Allegations Of Voter Fraud Surface In Russian Parliamentary Polls

September 18, 2016

Results from the Altai region in Siberia could be discounted if allegations of vote fraud there are confirmed, Russia's election commission said Sunday.

The announcement came as Russians cast their ballots to elect members of the Duma, or lower house of parliament.

United Russia, led by Prime Minister Dmitry Medvedev, currently has 238 Duma seats and is expected to hold on to its dominance in the chamber. The other three largely compliant parties in the lower house - the Communist Party, the Liberal Democratic Party of Russia and A Just Russia - are also expected to win seats.

There were massive demonstrations against the government during the last parliamentary elections in 2011 following widespread allegations of vote fraud. Keen to avoid similar unrest this time around, Kremlin officials had sought to reassure the public the vote would be fair.

Just hours after voting began, however, a candidate from the liberal Yabloko party in the Altai region of Siberia told state news agency TASS that young people were voting in the name of elderly people who were unlikely to turn up at polling stations.

'Massive violations'

Election commission head Ella Pamfilova said Sunday morning she had received reports of so-called "carousel voting" - where votes are cast several times - in the Siberian city of Barnaul. She said if the reports were found to be true, the commission would call for criminal prosecution and "consider annulling the elections." She added that everything was "going normally" in other regions.
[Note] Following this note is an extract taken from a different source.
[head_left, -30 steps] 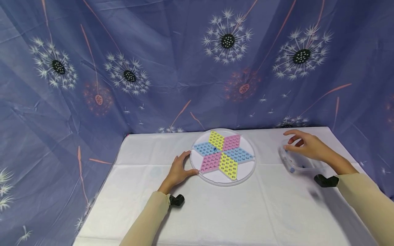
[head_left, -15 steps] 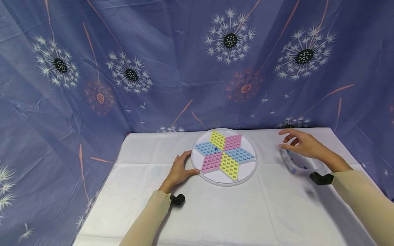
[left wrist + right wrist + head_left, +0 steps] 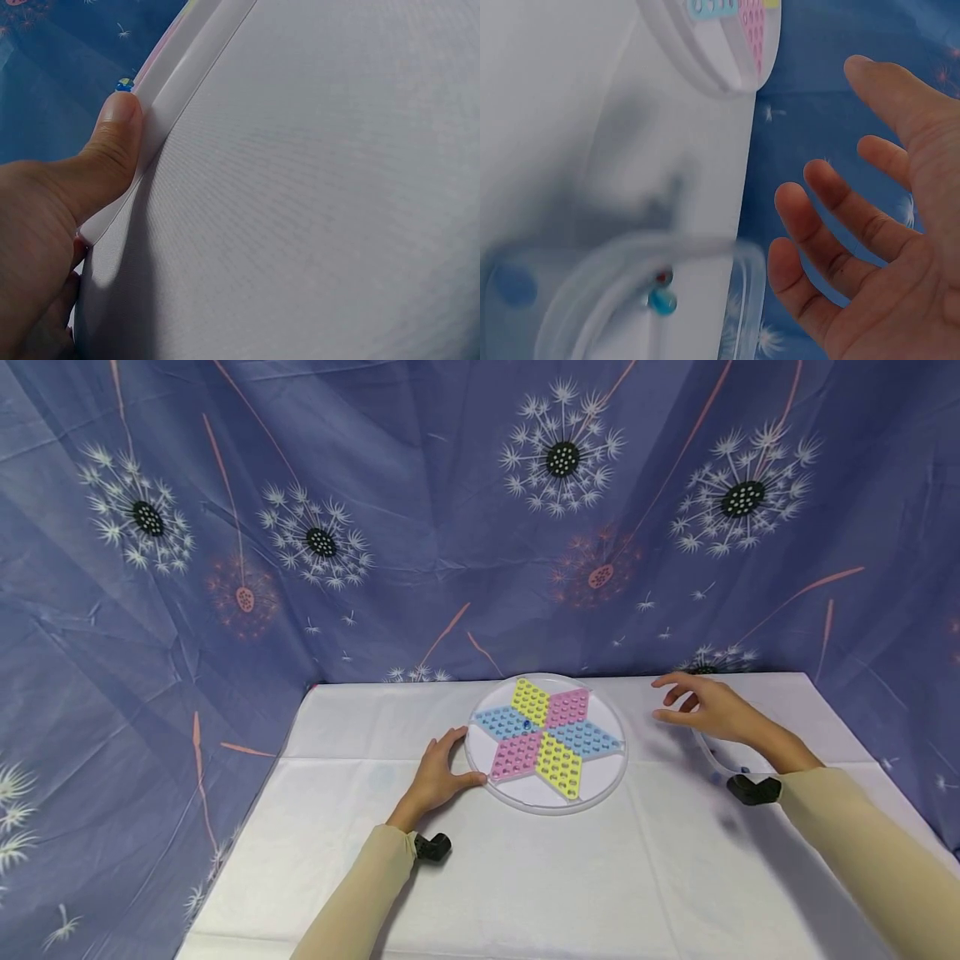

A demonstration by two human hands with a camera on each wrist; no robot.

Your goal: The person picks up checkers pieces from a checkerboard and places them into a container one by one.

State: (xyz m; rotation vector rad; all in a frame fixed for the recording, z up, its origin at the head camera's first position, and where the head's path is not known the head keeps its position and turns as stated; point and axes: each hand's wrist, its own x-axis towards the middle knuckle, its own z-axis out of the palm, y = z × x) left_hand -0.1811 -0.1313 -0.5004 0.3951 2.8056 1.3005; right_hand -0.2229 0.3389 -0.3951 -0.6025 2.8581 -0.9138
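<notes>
My left hand point(image 3: 433, 777) rests at the near left rim of a round white Chinese checkers board point(image 3: 517, 793), thumb and forefinger spread and touching its edge. In the left wrist view the thumb point(image 3: 112, 139) lies along the rim. One blue marble point(image 3: 527, 724) sits near the middle of the star. To the right, my right hand point(image 3: 708, 708) hovers between the board and a clear plastic container point(image 3: 660, 246), partly over the latter's left side. Its fingers point(image 3: 829, 251) are loosely extended, and nothing shows between them. Blue-green and reddish marbles point(image 3: 662, 301) show in the container.
A white cloth point(image 3: 555, 885) covers the table, and the board has yellow, pink and blue points. Behind it hangs a blue curtain point(image 3: 420, 527) with dandelion prints, close to the table's back edge. My right forearm point(image 3: 847, 827) hides part of the container.
My right hand has moved left, away from the container and toward the board, its fingers spreading slightly. The left hand stays at the board's rim. The head view has shifted a little.
</notes>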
But Mikhail Kasyanov, leader of Russian opposition PARNAS party, told DW that "massive violations" had also been reported elsewhere, including in the capital.

"In Moscow, for example, they witnessed so-called carousel voting… And in the Samara region, our observers were prevented from entering polling stations," he said.

Election monitoring group Golos also said on its website that irregularities had been reported in a number of regions.

Pamfilova, a well-known human rights advocate, was appointed to head the election commission as part of an overhaul to boost voter confidence in the electoral process. Sunday's election also employed a different polling system considered more equitable, with half of Duma seats being decided by people voting for individuals and the other half drawn from party lists. The last parliament was elected on party lists alone.

United Russia to dominate

The election is the first parliamentary poll since Russia annexed Ukraine's Crimean peninsula in early 2014. That means residents of the Black Sea territory were, for the first time, counted among Russia's 110 million registered voters.

Despite an economic recession and the Western sanctions that came in the wake of the annexation, the ruling United Russia party was still expected to garner the largest share of votes.

The Organization for Security and Cooperation in Europe (OSCE) was monitoring the elections throughout the country - except in Crimea, which they consider an illegally seized part of Ukraine.

Polling stations opened at 8 a.m. across Russia's 11 time zones. The first exit polls are expected at around 1800 UTC.